§ What is needed
Provide again, from the entries below, every line from the one containing "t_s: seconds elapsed" through the one containing "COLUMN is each", exactly as written, and no other line.

§ Dataset
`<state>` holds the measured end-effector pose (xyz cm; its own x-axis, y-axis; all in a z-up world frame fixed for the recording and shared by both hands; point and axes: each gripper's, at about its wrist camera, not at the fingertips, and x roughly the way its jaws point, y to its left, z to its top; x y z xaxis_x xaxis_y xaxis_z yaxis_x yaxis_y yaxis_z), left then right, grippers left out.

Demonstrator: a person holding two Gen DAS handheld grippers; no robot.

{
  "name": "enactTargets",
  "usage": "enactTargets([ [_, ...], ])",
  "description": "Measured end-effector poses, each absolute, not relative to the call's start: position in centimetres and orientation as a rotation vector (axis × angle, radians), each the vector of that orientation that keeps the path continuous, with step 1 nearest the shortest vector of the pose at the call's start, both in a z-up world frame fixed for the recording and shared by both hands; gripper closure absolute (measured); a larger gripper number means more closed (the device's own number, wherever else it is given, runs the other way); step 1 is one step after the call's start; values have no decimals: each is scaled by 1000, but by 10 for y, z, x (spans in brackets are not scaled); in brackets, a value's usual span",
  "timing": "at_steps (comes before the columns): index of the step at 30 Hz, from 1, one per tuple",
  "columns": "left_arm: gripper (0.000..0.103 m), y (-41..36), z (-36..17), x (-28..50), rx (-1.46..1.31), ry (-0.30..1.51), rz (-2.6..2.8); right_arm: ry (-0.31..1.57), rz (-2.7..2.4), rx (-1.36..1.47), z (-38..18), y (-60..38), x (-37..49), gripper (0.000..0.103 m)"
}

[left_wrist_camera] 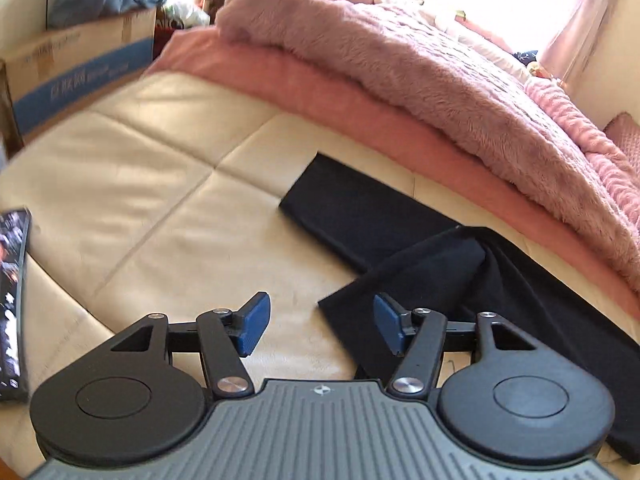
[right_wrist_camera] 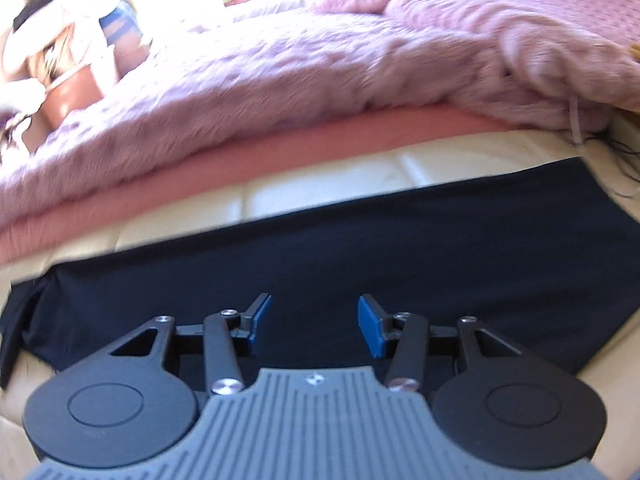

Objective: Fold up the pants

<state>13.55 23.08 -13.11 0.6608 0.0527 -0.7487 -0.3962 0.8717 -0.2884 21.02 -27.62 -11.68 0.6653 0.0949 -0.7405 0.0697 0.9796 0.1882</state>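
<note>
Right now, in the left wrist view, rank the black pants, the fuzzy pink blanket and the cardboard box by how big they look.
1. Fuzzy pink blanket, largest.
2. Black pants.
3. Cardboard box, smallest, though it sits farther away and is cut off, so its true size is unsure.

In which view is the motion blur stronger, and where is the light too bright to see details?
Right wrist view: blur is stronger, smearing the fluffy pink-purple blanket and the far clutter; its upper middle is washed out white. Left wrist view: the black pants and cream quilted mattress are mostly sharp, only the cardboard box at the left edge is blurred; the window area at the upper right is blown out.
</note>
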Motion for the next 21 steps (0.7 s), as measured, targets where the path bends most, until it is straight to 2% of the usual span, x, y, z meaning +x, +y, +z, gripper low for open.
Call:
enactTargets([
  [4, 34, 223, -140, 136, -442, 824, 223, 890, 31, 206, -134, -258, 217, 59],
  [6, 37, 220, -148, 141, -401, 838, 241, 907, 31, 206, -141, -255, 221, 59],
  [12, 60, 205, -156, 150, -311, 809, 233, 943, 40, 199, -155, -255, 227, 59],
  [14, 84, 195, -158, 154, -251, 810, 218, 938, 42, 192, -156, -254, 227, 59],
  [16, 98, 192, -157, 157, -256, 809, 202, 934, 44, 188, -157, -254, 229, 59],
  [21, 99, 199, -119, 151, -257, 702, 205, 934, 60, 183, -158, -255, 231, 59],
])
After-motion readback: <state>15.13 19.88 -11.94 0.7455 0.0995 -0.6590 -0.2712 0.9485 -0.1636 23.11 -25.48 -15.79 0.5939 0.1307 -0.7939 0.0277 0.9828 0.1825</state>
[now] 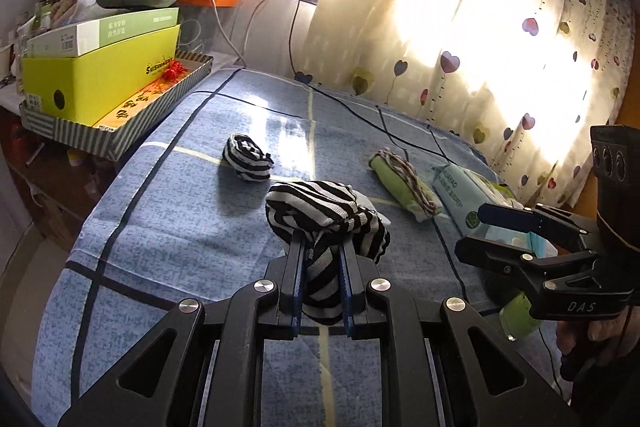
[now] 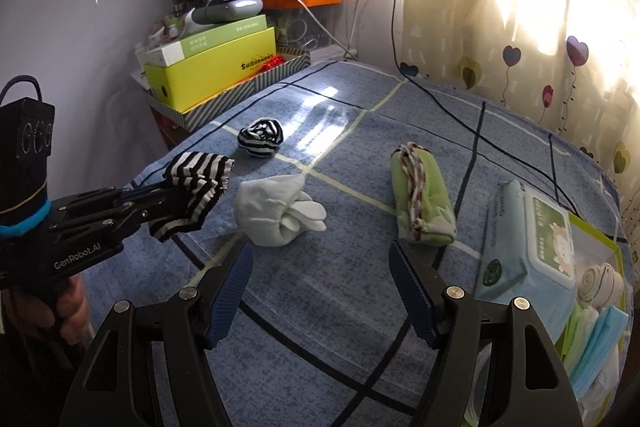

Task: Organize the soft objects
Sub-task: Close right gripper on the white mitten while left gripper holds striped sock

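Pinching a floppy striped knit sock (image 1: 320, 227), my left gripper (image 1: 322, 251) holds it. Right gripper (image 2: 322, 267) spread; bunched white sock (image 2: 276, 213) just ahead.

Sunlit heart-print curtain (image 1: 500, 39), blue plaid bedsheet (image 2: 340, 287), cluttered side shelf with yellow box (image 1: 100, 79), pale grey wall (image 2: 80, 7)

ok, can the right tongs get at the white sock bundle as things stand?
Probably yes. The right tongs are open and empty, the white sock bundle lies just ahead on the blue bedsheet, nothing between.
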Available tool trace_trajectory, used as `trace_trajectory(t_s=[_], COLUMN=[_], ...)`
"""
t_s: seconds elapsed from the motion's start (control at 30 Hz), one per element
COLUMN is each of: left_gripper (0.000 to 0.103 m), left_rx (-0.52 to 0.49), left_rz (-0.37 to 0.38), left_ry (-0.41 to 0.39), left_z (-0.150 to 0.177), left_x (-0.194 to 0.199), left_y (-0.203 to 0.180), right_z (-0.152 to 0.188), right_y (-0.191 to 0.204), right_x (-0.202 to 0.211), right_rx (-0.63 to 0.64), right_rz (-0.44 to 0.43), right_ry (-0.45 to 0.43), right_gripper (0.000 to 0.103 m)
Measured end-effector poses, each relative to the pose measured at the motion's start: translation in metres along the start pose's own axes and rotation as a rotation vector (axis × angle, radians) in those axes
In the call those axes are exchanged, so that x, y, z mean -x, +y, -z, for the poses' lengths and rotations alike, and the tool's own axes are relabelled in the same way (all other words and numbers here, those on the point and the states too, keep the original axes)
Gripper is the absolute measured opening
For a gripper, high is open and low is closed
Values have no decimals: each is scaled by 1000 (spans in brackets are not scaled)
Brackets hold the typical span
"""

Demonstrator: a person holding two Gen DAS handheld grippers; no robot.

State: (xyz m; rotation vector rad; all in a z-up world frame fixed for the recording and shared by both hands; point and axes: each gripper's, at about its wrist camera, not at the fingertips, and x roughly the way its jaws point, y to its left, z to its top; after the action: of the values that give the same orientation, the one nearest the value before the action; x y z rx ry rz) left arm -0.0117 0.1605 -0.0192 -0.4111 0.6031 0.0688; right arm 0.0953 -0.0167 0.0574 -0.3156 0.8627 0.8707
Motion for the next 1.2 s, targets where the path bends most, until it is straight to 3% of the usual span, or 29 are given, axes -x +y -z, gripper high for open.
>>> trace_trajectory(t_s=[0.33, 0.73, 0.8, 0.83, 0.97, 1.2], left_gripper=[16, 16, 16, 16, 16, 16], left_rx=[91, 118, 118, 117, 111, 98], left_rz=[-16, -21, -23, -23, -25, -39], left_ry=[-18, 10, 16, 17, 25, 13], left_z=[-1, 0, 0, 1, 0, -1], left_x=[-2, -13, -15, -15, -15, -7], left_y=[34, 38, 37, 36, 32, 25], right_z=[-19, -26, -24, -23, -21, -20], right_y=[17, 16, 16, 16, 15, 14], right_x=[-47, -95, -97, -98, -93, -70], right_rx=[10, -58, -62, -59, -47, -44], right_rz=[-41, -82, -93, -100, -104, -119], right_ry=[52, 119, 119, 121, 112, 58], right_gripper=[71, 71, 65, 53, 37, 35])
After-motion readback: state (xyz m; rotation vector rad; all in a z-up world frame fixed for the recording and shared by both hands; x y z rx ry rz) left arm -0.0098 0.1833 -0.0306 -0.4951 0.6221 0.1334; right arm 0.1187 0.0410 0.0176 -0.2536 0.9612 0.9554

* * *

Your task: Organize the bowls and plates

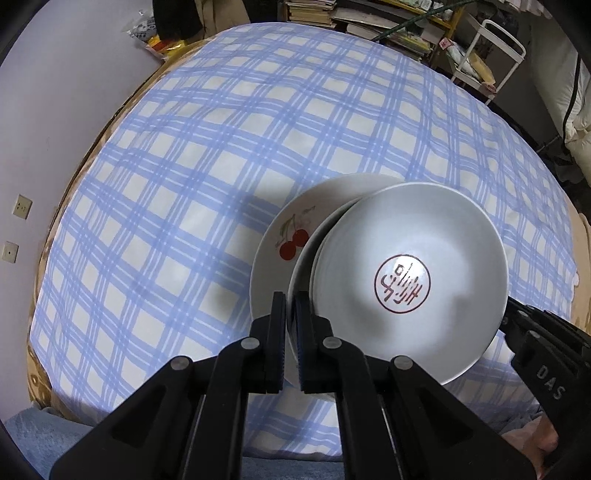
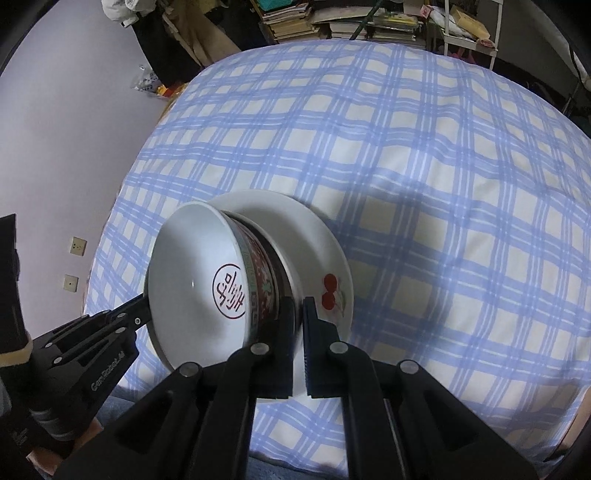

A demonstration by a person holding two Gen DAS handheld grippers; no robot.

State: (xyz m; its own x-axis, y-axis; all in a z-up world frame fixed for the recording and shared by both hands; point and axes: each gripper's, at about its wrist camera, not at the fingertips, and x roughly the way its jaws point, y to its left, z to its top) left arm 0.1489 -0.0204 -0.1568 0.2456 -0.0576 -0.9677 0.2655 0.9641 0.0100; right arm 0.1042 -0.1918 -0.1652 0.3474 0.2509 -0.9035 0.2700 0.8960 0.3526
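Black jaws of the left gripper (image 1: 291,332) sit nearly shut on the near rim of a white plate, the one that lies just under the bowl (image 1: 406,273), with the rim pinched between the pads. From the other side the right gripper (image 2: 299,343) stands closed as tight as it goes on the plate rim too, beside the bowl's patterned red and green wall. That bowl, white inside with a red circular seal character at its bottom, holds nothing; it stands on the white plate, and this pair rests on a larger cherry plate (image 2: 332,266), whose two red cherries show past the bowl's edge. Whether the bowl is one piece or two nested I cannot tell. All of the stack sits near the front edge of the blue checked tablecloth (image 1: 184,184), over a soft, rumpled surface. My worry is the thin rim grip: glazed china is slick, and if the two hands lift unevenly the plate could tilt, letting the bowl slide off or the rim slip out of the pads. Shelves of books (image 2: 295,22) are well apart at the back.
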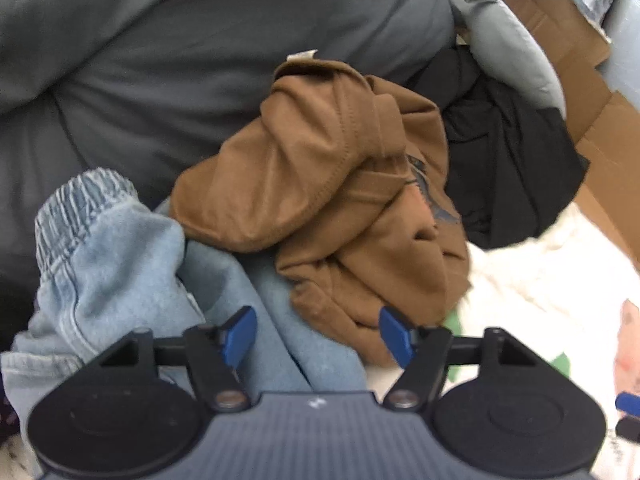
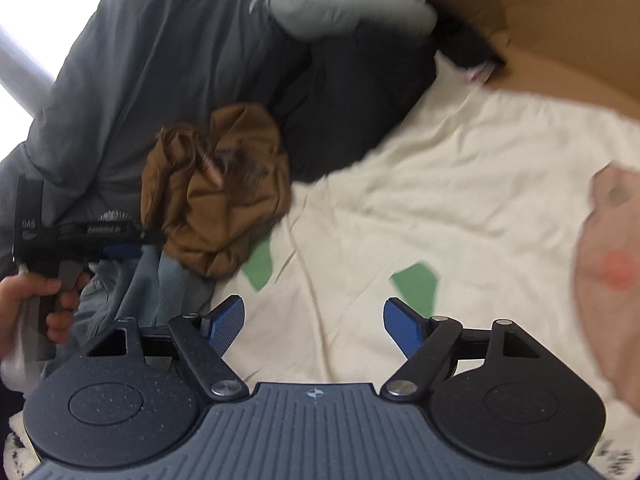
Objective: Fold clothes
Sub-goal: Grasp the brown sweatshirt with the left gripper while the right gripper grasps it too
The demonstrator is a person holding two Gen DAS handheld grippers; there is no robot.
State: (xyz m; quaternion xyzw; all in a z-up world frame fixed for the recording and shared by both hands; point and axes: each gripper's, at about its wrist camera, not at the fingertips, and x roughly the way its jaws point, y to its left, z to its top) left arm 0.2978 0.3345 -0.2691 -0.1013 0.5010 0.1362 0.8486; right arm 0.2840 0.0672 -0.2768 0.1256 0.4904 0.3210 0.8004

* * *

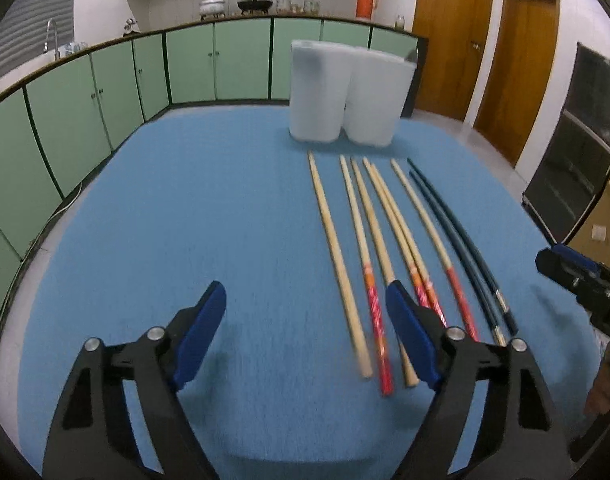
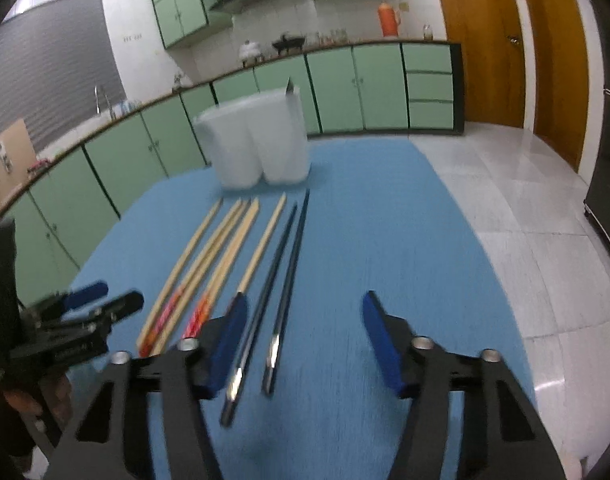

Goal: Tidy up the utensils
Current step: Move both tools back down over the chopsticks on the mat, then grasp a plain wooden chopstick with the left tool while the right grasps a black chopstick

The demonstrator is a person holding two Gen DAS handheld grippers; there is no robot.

§ Completed task
t_s: seconds elapsed from the motion's start (control at 30 Hz), one per element
COLUMN is each of: left_gripper (0.000 to 0.103 m), left_rx (-0.52 to 0.49), left_rz (-0.37 to 0.38), left_ry (-0.41 to 0.39), left_z (-0.150 to 0.177), left_x (-0.194 to 0.199), left_y (-0.203 to 0.180), right_z (-0.152 to 0.188), right_y (-0.191 to 0.204), right_x (-0.202 to 0.211), right_rx (-0.63 to 0.64), right_rz (-0.44 to 0.43), right_ry (-0.45 to 0.43), right_gripper (0.000 to 0.103 m)

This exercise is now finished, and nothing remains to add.